Photo of PNM's San Juan Coal Fired Generator Plant for the Sierra Club Rio Grande Chapter website
For immediate release: Thursday, March 16, 2017
Contact: Camilla Feibelman, Sierra Club Rio Grande Chapter director, 505-715-8388, camilla.feibelman@sierraclub.org

On Thursday, Public Service Company of New Mexico announced that an analysis of San Juan Generating Station in Waterflow, N.M., found that the coal-fired power plant will no longer be economically viable after 2022, when the plant’s coal contract and ownership agreements expire.

This result will almost certainly expedite PNM’s transition from the plant to other sources of power. This latest development comes just a few years after PNM, the state of New Mexico, and other parties agreed on a plan to close two of the plant’s four coal units by December 2017.

It is critical for the owners of San Juan Generating Station to lay out a plan that ensures direct investment into the community and support for the plant’s workers, including taking advantage of the abundant clean energy opportunities and existing transmission available in northwestern New Mexico.  

San Juan Generating Station now joins two other coal plants in the West that are on a path to early closure because of economic concerns– two units at the Colstrip plant in Colstrip, Montana, will close in 2022, and last month utility owners of the Navajo Generating Station announced they will all exit the plant 25 years ahead of schedule.

Bill Corcoran, Western Regional Director for Sierra Club’s Beyond Coal Campaign, issued the following statement:

“PNM’s conclusion that closing the San Juan Generating Station 30 years ahead of schedule will save customers money is yet another example of how coal is becoming an economic burden. Following last month’s announcement that the Navajo Generating Station is likely to close decades ahead of schedule, this is the second plant in the Southwest this year to announce early closure because of coal’s costs. These announcements point to why it is so important for us to prepare for the inevitable transition from coal to clean energy. We must take this economic shift seriously and truly think about how we can support workers who have dedicated their lives to keeping our lights on and the communities that have lived in the shadow of pollution. If we don’t prepare for the future, it will be their families who carry the burden.”
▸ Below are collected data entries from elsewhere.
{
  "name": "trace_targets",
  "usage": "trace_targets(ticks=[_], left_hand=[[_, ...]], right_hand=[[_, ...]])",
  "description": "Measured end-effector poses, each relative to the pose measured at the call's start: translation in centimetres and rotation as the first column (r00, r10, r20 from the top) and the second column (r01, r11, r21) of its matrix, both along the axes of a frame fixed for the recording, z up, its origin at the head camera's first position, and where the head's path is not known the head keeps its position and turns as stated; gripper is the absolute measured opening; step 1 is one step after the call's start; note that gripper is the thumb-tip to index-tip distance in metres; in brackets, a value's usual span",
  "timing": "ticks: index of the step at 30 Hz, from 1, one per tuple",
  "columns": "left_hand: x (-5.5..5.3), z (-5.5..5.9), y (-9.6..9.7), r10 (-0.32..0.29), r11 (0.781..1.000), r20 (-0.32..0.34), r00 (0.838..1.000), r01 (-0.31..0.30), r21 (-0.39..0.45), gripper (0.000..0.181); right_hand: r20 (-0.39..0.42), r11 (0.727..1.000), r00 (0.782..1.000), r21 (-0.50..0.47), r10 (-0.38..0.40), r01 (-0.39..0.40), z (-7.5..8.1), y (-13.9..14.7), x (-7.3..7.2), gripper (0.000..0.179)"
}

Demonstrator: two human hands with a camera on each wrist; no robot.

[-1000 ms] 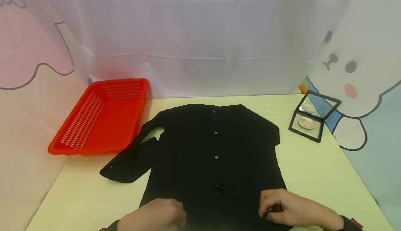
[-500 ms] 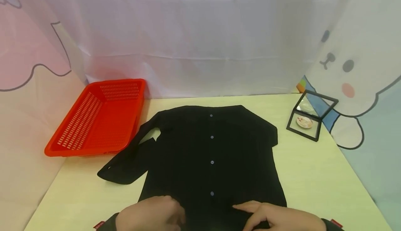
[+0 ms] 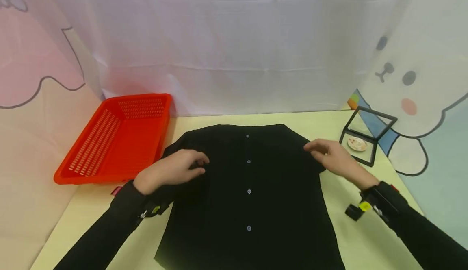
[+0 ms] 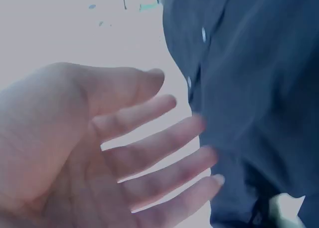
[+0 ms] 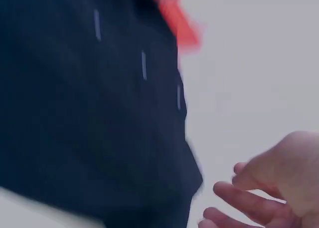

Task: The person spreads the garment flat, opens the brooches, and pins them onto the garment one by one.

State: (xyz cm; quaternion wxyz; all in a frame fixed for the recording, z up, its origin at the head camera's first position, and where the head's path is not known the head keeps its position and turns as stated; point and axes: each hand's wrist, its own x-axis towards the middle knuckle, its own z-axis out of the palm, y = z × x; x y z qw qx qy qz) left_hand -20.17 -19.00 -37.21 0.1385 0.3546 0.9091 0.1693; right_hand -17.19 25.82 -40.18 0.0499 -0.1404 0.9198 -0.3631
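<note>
Hovering or perhaps touching, the left hand [image 3: 172, 168] and right hand [image 3: 332, 156], fingers loosely bent, held nothing over the black shirt [image 3: 237, 201], flat on the desk [image 3: 340, 197]; a low sweep could have rucked its front.

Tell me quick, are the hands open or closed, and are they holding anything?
Left hand: open, holding nothing, above the black shirt.
Right hand: open, holding nothing, near the shirt's edge.

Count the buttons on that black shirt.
4, in a line down the shirt: top button nearest the neckline, then second button, third button and fourth button lowest. Others may be outside view.
</note>
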Motion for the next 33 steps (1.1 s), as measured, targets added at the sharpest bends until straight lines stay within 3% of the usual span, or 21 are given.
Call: trace_targets(ticks=[1,3,8,13,17,20,22,26,29,33], left_hand=[[-1.2,0.2,0.3,0.029,0.999,-0.022,0.999,-0.029,-0.020,0.034],[-3.5,0.0,1.3,0.069,0.997,-0.045,0.997,-0.071,-0.039,0.041],[-8.7,-1.3,4.2,0.118,0.987,-0.082,0.990,-0.127,-0.103,0.059],[-12.4,-3.6,6.3,0.215,0.965,-0.072,0.974,-0.223,-0.134,0.069],[-13.7,-5.7,6.6,0.244,0.958,-0.014,0.970,-0.243,-0.151,0.069],[-13.7,-6.7,6.7,0.238,0.963,0.026,0.971,-0.233,-0.136,0.065],[-13.2,-6.9,6.6,0.231,0.968,0.007,0.973,-0.229,-0.101,0.057],[-10.9,-6.2,6.1,0.183,0.982,-0.162,0.970,-0.187,-0.007,0.031],[-7.8,-5.5,5.3,0.106,0.994,-0.326,0.939,-0.098,0.040,0.018],[-3.3,-5.4,4.5,-0.018,0.999,-0.469,0.883,0.033,0.023,0.018]], right_hand=[[0.010,0.998,0.998,0.037,-0.054,0.054,-0.2,0.8,-1.6,0.030],[0.027,0.990,0.996,0.114,-0.083,0.080,-0.9,2.0,-4.5,0.036],[-0.013,0.978,1.000,0.207,-0.006,0.009,-2.3,1.7,-9.6,0.040],[-0.017,0.978,0.996,0.194,0.084,-0.079,-3.4,-1.6,-12.5,0.043],[0.034,0.965,0.993,0.233,0.114,-0.118,-4.4,-4.2,-13.5,0.049],[0.041,0.948,0.992,0.293,0.119,-0.126,-4.8,-5.4,-13.6,0.050],[0.016,0.947,0.994,0.302,0.113,-0.112,-4.5,-5.7,-13.3,0.044],[-0.108,0.962,0.984,0.250,0.140,-0.110,-2.9,-5.8,-11.2,0.022],[-0.185,0.953,0.958,0.249,0.219,-0.170,-1.6,-5.6,-8.0,0.016],[-0.209,0.909,0.911,0.306,0.354,-0.283,-0.8,-5.1,-3.4,0.022]])
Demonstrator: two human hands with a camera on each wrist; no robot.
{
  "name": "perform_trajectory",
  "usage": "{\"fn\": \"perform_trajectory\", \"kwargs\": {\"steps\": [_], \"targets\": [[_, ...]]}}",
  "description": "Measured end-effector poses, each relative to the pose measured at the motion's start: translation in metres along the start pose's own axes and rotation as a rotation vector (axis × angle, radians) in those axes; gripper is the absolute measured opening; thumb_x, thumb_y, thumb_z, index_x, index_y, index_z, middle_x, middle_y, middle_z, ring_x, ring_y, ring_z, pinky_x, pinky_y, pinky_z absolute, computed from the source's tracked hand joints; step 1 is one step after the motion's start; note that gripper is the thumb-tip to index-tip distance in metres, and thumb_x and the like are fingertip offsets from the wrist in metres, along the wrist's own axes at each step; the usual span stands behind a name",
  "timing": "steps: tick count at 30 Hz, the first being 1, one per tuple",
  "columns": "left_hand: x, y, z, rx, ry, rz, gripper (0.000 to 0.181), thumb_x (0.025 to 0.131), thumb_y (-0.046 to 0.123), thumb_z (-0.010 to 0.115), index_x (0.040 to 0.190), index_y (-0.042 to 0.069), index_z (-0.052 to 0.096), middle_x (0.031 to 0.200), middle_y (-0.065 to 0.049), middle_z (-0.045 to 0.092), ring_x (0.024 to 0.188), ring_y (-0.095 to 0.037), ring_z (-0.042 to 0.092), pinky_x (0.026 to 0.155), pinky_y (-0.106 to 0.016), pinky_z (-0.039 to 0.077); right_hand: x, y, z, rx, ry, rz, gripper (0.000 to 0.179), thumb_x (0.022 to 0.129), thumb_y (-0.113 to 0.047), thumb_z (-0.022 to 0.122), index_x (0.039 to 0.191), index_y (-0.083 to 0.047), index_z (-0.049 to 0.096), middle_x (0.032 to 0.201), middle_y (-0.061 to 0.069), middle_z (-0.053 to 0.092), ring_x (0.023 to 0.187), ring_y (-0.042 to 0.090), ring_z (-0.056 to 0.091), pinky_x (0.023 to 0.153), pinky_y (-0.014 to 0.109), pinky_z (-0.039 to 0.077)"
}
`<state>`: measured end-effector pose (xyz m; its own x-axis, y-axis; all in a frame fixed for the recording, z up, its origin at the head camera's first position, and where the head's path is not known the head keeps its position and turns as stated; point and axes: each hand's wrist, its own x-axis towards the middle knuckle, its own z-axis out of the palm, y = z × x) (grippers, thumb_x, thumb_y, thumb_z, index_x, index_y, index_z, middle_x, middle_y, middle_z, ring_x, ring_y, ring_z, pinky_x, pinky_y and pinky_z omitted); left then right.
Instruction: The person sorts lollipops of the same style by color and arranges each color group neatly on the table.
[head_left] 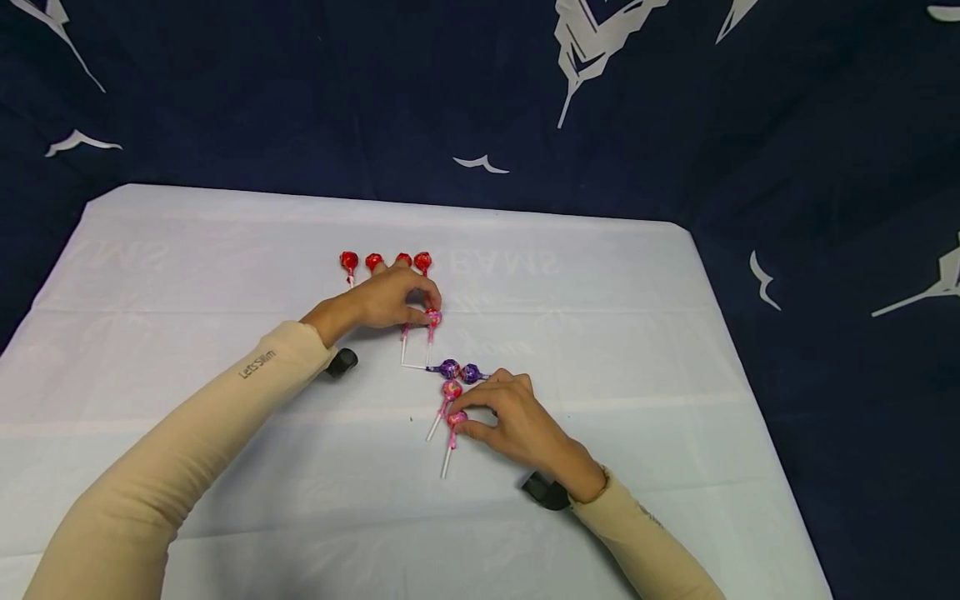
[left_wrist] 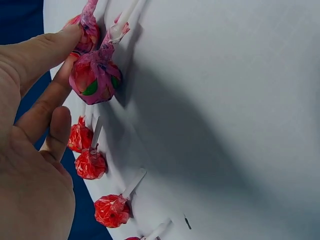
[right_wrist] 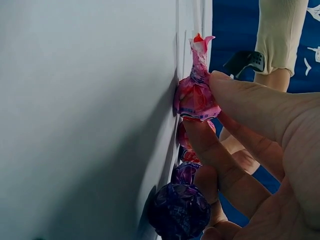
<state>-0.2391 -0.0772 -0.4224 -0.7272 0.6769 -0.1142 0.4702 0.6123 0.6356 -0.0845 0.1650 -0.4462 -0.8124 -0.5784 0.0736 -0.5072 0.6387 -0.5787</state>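
With thumb and index finger my left hand pinches the head of a pink-wrapped lollipop. Another pink lollipop lies right beside it, nearer the camera in the left wrist view. Beyond that hand is a row of several red lollipops, partly covered by the fingers. My right hand pinches a pink lollipop by its head, the stick pointing toward me in the head view. Just above it lies a further pink lollipop. Two purple lollipops lie between the hands, sticks pointing opposite ways.
A white cloth covers the table, its far edge against a dark blue curtain with white patterns. Black wrist devices sit under both wrists. A tiny dark speck lies on the cloth near the red lollipops.
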Motion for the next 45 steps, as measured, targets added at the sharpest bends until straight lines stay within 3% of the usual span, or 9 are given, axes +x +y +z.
{"fn": "perform_trajectory", "kwargs": {"steps": [10, 23, 38, 45], "targets": [[-0.0036, 0.0017, 0.0033, -0.033, 0.018, -0.007, 0.013, 0.087, 0.017, 0.079, 0.099, 0.015, 0.072, 0.103, -0.001, 0.072, 0.108, -0.028, 0.049, 0.093, -0.045, 0.026, -0.0011, -0.0008, 0.0008, 0.002, -0.002, 0.002, 0.018, 0.084, -0.028, 0.082, 0.101, -0.027, 0.078, 0.102, -0.016, 0.075, 0.093, 0.008, 0.055, 0.08, 0.035, 0.029], [-0.0056, -0.0019, 0.0028, -0.025, 0.028, -0.028, 0.025, 0.088, 0.022, 0.078, 0.112, 0.015, 0.072, 0.115, -0.002, 0.072, 0.111, -0.025, 0.049, 0.095, -0.045, 0.027, -0.0013, -0.0009, -0.0002, 0.002, -0.008, 0.005, 0.018, 0.084, -0.027, 0.082, 0.102, -0.027, 0.078, 0.103, -0.017, 0.075, 0.092, 0.007, 0.054, 0.081, 0.035, 0.029], [-0.0075, -0.0015, 0.0087, -0.046, 0.025, -0.011, 0.015, 0.091, 0.019, 0.074, 0.106, 0.017, 0.074, 0.113, -0.001, 0.073, 0.115, -0.026, 0.049, 0.101, -0.051, 0.025, -0.0009, -0.0027, -0.0012, -0.007, -0.018, -0.004, 0.017, 0.085, -0.026, 0.082, 0.101, -0.027, 0.078, 0.102, -0.016, 0.075, 0.091, 0.008, 0.055, 0.078, 0.034, 0.028], [-0.0084, 0.0008, 0.0069, -0.036, 0.038, 0.002, 0.021, 0.091, 0.018, 0.074, 0.111, 0.015, 0.074, 0.119, -0.004, 0.071, 0.118, -0.028, 0.049, 0.1, -0.051, 0.027, -0.0011, -0.0038, -0.0021, -0.014, -0.023, 0.0, 0.019, 0.085, -0.026, 0.081, 0.104, -0.026, 0.078, 0.104, -0.015, 0.076, 0.093, 0.009, 0.055, 0.08, 0.035, 0.029]]}}
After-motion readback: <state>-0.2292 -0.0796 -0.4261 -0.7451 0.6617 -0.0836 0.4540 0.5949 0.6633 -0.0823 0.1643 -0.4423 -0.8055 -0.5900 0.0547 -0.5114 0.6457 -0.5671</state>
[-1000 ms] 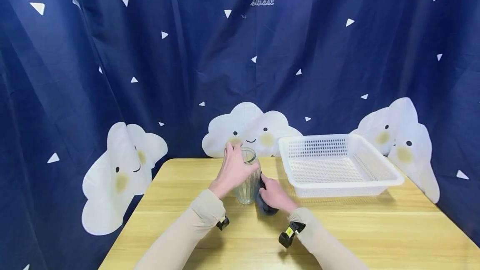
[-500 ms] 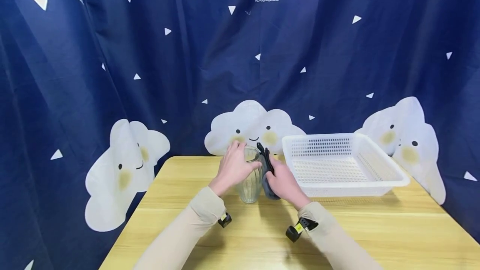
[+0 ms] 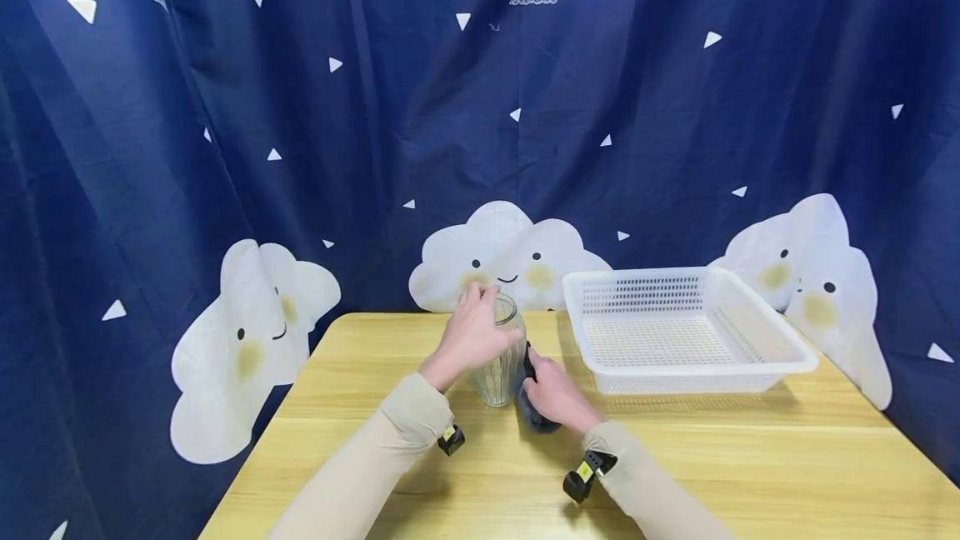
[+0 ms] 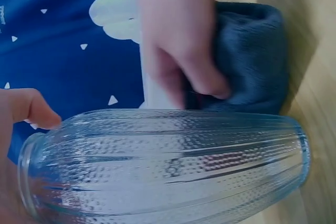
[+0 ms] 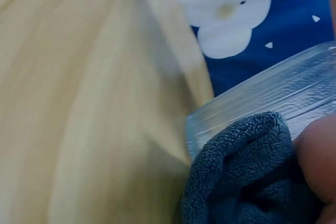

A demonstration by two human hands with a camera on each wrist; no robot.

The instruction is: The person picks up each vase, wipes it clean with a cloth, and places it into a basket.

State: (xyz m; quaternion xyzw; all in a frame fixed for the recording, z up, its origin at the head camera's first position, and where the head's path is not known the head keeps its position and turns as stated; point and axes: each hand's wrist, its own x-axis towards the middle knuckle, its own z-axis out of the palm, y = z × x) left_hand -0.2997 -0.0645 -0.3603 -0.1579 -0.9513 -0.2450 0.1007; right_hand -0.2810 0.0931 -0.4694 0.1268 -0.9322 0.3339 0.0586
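Note:
A clear ribbed glass vase stands upright on the table, its mouth upward. My left hand grips it near the rim, thumb on the right side and fingers around the far side. In the left wrist view the vase lies sideways across the picture. Against its right side my right hand holds a dark grey-blue fluffy cloth, with a black part showing above the fingers. The right wrist view has the folded cloth overlapping the lower part of the vase.
To the right, a white perforated plastic basket sits on the wooden table. Behind the table hangs a dark blue curtain with cloud faces. Each wrist carries a small black camera.
The right hand and cloth rose along the vase's side half a second ago and are now back down near the table. The left hand keeps its grip and the vase stays in place.

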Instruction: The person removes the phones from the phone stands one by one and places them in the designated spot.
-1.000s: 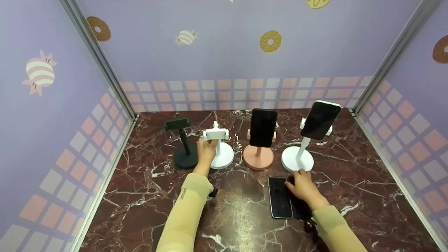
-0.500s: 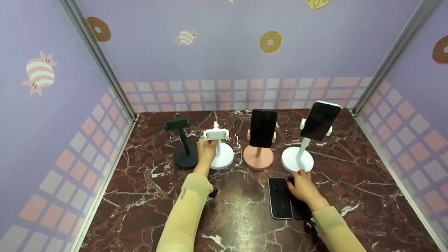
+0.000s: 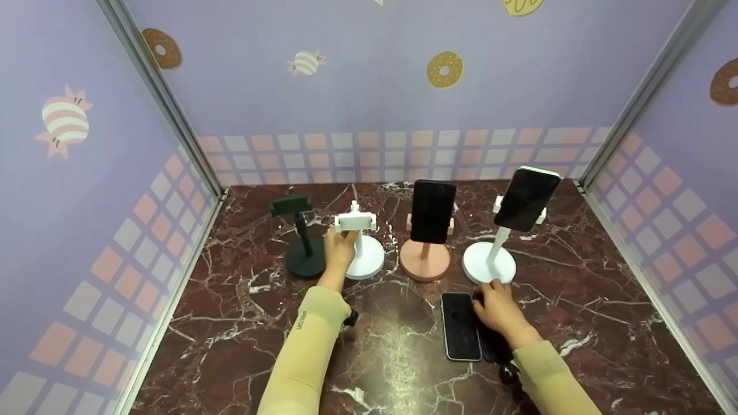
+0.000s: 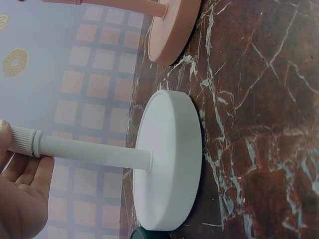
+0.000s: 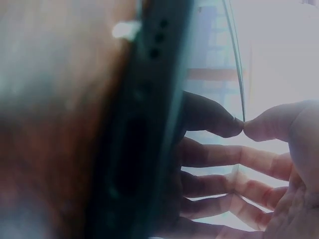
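In the head view my left hand (image 3: pixel 340 251) grips the pole of a white phone stand (image 3: pixel 369 256), whose clamp bears no phone. Up close in the left wrist view, the fingers and thumb wrap the ribbed collar of that white stand's pole (image 4: pixel 94 152), and its round base sits flat on the table. My right hand (image 3: pixel 500 308) rests on a dark phone (image 3: pixel 493 343) lying on the table, covering much of it. Fingertips and thumb touch its glossy face in the right wrist view. Beside it, to the left, lies a second phone (image 3: pixel 461 328), screen up.
A black phone stand (image 3: pixel 305 256) is left of the white one. To the right, a pink stand (image 3: pixel 425 262) holds a phone (image 3: pixel 433 210) and another white stand (image 3: pixel 489 264) holds a tilted phone (image 3: pixel 527 199). Patterned walls (image 3: pixel 380 86) enclose the marble-patterned table (image 3: pixel 230 357).
My right thumb has shifted slightly right, away from the uncovered phone. The left hand keeps its grip on the white stand, and the stands and phones have not visibly moved.
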`<state>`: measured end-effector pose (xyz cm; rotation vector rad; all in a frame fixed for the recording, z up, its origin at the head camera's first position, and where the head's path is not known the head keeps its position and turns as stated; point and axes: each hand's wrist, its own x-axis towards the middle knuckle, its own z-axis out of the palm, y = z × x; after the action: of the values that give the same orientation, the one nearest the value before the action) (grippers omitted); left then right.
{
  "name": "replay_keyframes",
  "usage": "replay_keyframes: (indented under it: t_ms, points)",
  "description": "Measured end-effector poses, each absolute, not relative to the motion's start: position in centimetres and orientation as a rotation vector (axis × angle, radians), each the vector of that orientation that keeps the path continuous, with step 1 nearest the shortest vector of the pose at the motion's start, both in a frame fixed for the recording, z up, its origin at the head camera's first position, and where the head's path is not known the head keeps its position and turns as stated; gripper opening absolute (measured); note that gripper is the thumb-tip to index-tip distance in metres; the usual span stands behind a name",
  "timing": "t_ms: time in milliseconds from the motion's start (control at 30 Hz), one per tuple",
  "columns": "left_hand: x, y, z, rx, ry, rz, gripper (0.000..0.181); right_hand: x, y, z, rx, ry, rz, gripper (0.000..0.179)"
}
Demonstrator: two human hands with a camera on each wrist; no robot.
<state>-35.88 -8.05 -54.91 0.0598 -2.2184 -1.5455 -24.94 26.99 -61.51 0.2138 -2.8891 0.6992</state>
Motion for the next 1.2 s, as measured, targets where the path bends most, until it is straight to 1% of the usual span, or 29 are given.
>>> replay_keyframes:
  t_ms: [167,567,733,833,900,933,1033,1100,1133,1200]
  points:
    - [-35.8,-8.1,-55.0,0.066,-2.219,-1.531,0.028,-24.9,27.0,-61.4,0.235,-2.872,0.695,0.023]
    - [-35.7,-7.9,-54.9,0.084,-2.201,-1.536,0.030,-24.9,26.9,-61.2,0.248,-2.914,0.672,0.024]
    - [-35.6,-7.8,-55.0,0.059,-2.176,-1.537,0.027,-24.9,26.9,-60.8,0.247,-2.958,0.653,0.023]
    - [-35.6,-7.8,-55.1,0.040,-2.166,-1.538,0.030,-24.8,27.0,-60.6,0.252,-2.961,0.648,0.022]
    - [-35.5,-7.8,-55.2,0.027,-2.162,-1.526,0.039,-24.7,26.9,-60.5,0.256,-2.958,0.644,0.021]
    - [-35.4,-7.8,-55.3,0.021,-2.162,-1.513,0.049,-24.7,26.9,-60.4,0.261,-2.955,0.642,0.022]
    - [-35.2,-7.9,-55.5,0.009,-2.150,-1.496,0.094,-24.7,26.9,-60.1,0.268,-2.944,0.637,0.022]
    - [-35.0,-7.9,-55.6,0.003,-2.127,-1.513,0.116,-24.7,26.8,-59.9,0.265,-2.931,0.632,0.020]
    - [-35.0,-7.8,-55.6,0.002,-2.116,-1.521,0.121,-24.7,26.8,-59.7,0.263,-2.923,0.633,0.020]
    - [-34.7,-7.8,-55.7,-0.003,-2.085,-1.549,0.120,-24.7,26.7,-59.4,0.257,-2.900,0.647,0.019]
Camilla Feibelman, Sierra Club Rio Grande Chapter director, issued the following statement:

“PNM’s announcement is a clear sign that coal is not economically sustainable. Now is the time to focus on an economic transition for the hardworking families in Northwest New Mexico. Fortunately, there is vast solar potential and a massive transmission network that can create clean-energy jobs providing affordable, reliable energy to the region. This will require immediate and thoughtful action from PNM, the state, local government, and other local stakeholders.”

Dan Millis, Sierra Club’s Grand Canyon Chapter Conservation Program coordinator in Tucson, Ariz., issued the following statement:

“The news that New Mexico’s San Juan Generating Station may close well ahead of schedule comes closely on the heels of the Navajo Generating Station closure announcement in northern Arizona. Coal has clearly become an economic burden, and it’s time to focus on investing in clean-energy jobs that can take advantage of our region’s vast renewable-energy potential to provide affordable, reliable energy.”